Кроме того, поскольку амиодарон может приводить к гипотиреозу или гипертиреозу, особенно у пациентов с наличием нарушений щитовидной железы в анамнезе, рекомендуется перед применением амиодарона начать клинический и биологический мониторинг (ТТГ). Данный мониторинг следует продолжать в ходе лечения и в течение нескольких месяцев после его прекращения. При подозрениях на нарушения функции щитовидной железы следует измерить уровень ТТГ в сыворотке.

Сообщались случаи повышения желудочковой дефибрилляции и/или порога стимуляции водителя ритма или имплантируемого электрического дефибриллятора сердца, потенциально влияющие на эффективность препарата, в особенности в контексте длительного применения противоаритмических средств.

В связи с этим до начала и в ходе лечения амиодароном следует выполнять периодическую проверку работы используемого устройства.

Заболевания щитовидной железы (см. Побочное действие)

Амиодарон содержит йод и потому может влиять на прием радиойода. Тем не менее, результаты тестов функции щитовидной железы (свободный ТЗ, свободный Т4, ТТГ) остаются интерпретируемыми. Амиодарон ингибирует периферическую конверсию тироксина (Т4) в трийодтиронин (ТЗ) и может вызывать локальные биохимические изменения у пациентов с нормальной функцией щитовидной железы (повышение уровня свободного Т4 на фоне незначительного снижения или даже сохранения в норме уровня свободного ТЗ). Подобные явления не требуют отмены лечения амиодароном.

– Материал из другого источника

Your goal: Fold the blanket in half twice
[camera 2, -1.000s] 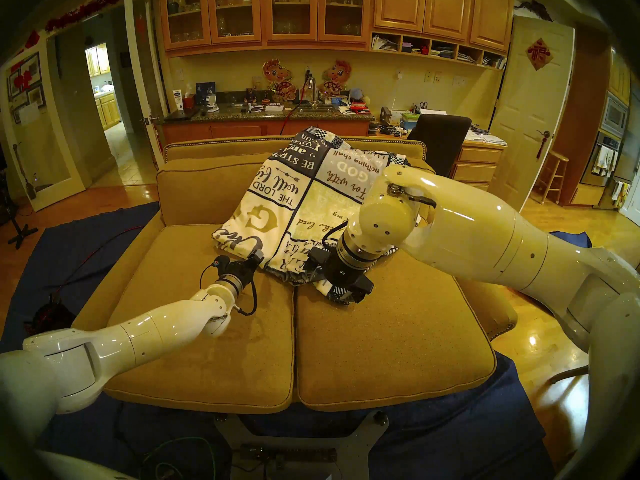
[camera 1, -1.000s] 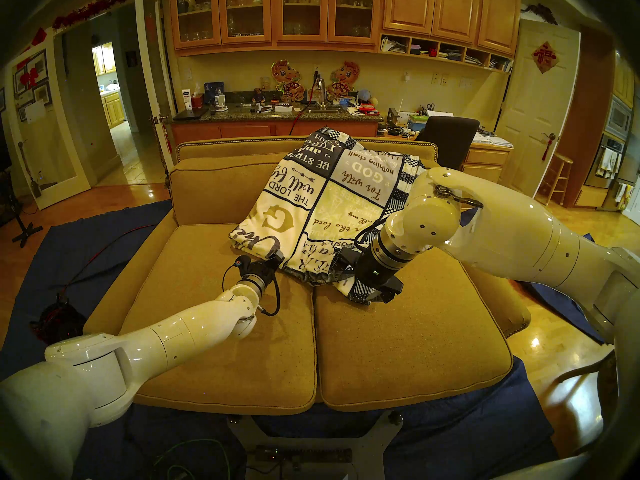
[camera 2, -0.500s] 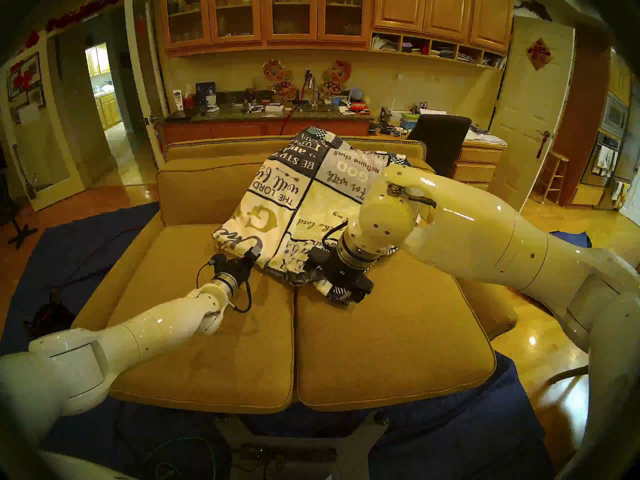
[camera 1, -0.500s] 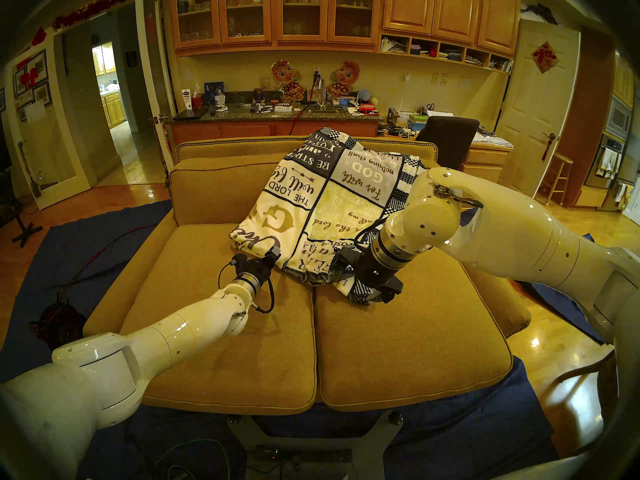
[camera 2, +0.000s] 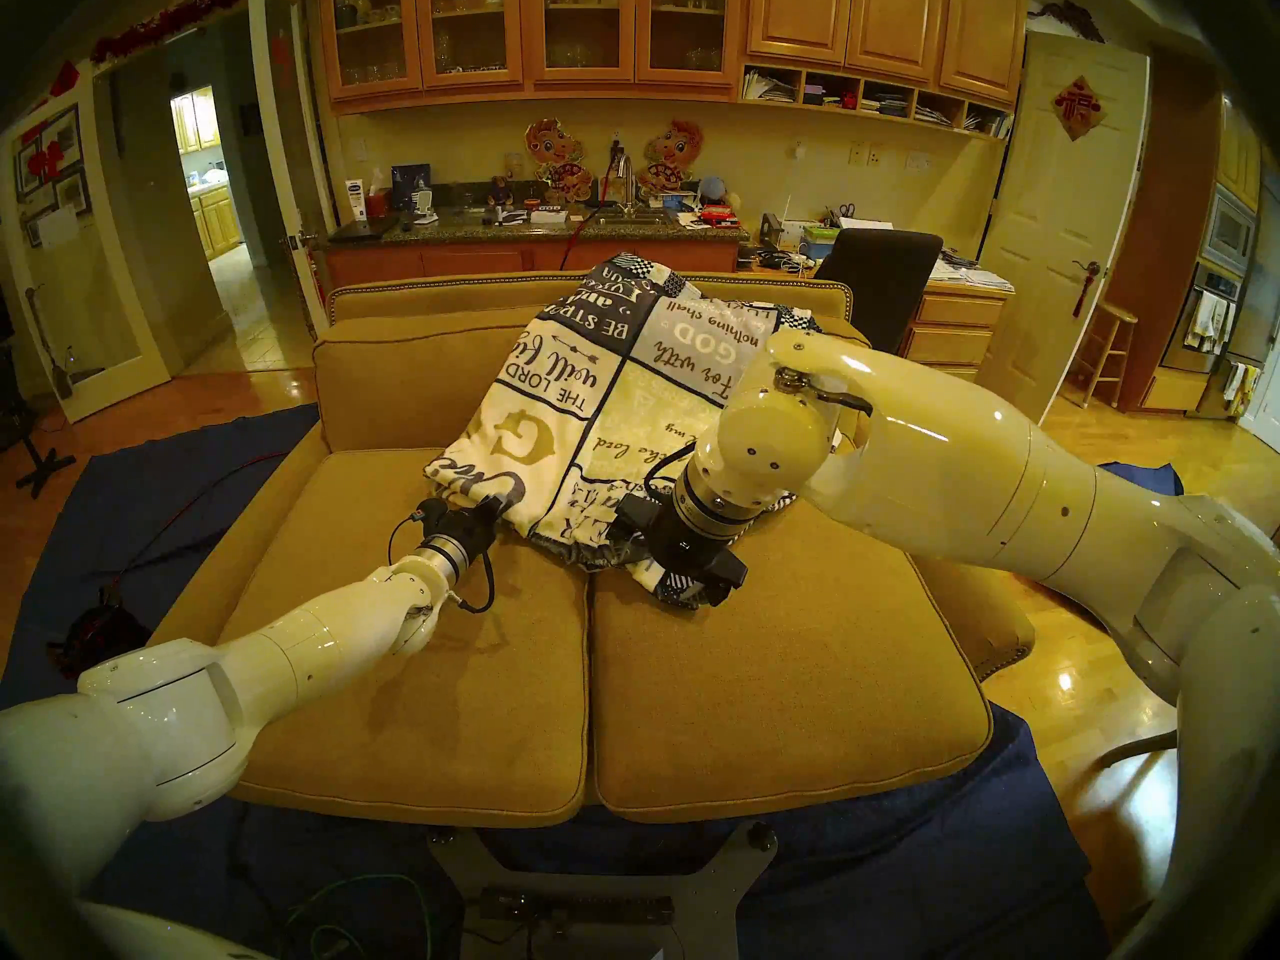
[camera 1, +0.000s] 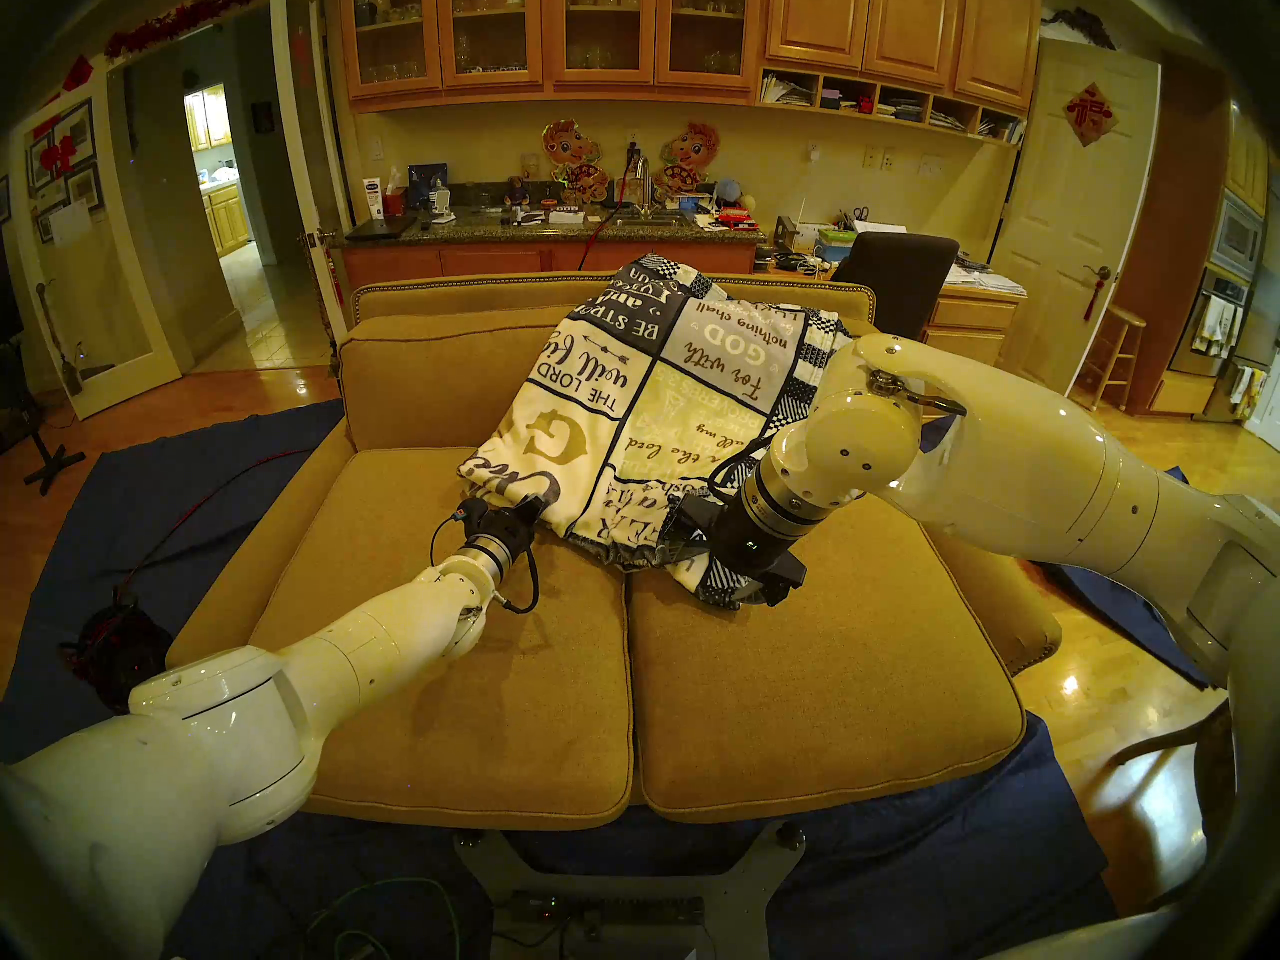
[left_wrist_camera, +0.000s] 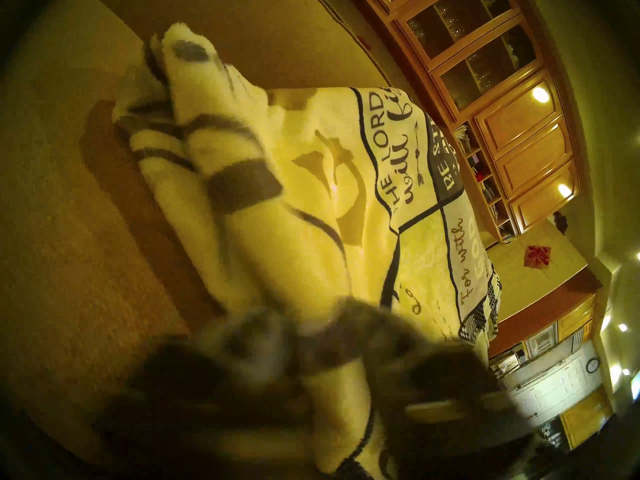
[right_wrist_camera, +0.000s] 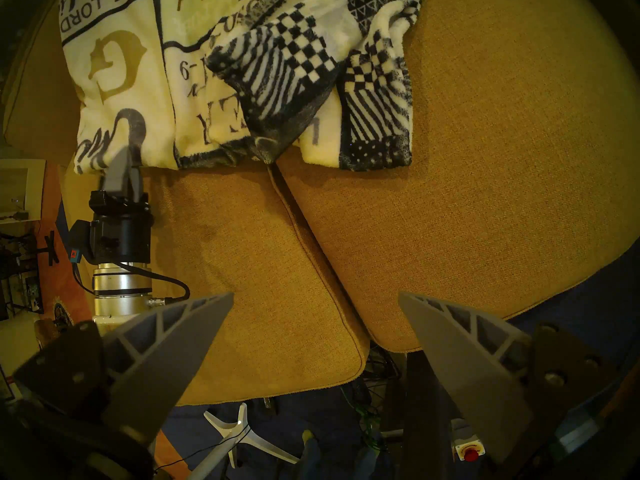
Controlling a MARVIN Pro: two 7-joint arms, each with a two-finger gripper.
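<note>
**Left claw at the blanket's near-left corner, right claw wide and empty**

We see the blanket (camera 1: 644,411) lying on the tan sofa (camera 1: 817,695), draped from the top of the backrest at twelve o'clock down onto the seat cushions, sitting right of centre. Its lettered panels face up and read upside down from our head view. The near hem is bunched where the two seat cushions meet, and the checkered edge (right_wrist_camera: 377,98) is folded over on the right side of that hem.

Our left gripper (camera 1: 532,505) reaches nearly level toward the blanket's near-left corner, at about nine o'clock of the heap. In the right wrist view one grey finger (right_wrist_camera: 122,172) lies over the corner's edge at the script lettering. The left wrist view is blurred at the bottom, with plush cloth filling the space by the fingers. The jaws stand wide, but we cannot tell whether cloth is pinched between them.

Our right gripper (right_wrist_camera: 311,334) hangs above the seat in front of the near hem, pointing steeply down. Its two grey fingers (right_wrist_camera: 166,344) are spread far apart with nothing between them, only bare cushion and the dark blue floor cloth (right_wrist_camera: 571,323) below. It is clear of the blanket.
</note>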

Основанием для подозрений на гипотиреоз является развитие следующих клинических симптомов: увеличение массы тела, непереносимость холода, сниженная активность, чрезмерная брадикардия. Диагноз подтверждается выраженным повышением уровня ТТГ в сыворотке. Восстановление функции щитовидной железы к норме обычно происходит в течение 1 - 3 месяцев после отмены терапии. В опасных для жизни случаях терапия амиодарона может быть продолжена в сочетании с приемом L- тироксина. Дозу L-тироксина корректируют в соответствии с уровнем ТТГ.

Педиатрические пациенты

Эффективность и безопасность амиодарона у детей не установлена, поэтому применение препарата у педиатрических пациентов не рекомендуется. Имеющиеся в настоящее время данные представлены в раздела Фармакодинамика и Фармакокинетика.

Анестезия (см. Взаимодействие с другими лекарственными средствами и другие формы взаимодействия и Побочное действие)

Перед хириругической операцией следует уведомить анестезиолога, что пациент принимает амиодарон.

Лекарственное средство содержит лактозы моногидрат (71 мг). Препарат не следует принимать пациентам с наследственной непереносимостью лактозы, непереносимостью галактозы или нарушением всасывания глюкозы-галактозы.

Форма выпуска

По 10 делимых таблеток в ПВХ/алюминиевом блистере. По 3 блистера в картонной пачке вместе с инструкцией по применению.

Самолечение может быть вредным для вашего здоровья.
Необходимо проконсультироваться с врачом, а также ознакомиться с инструкцией перед применением.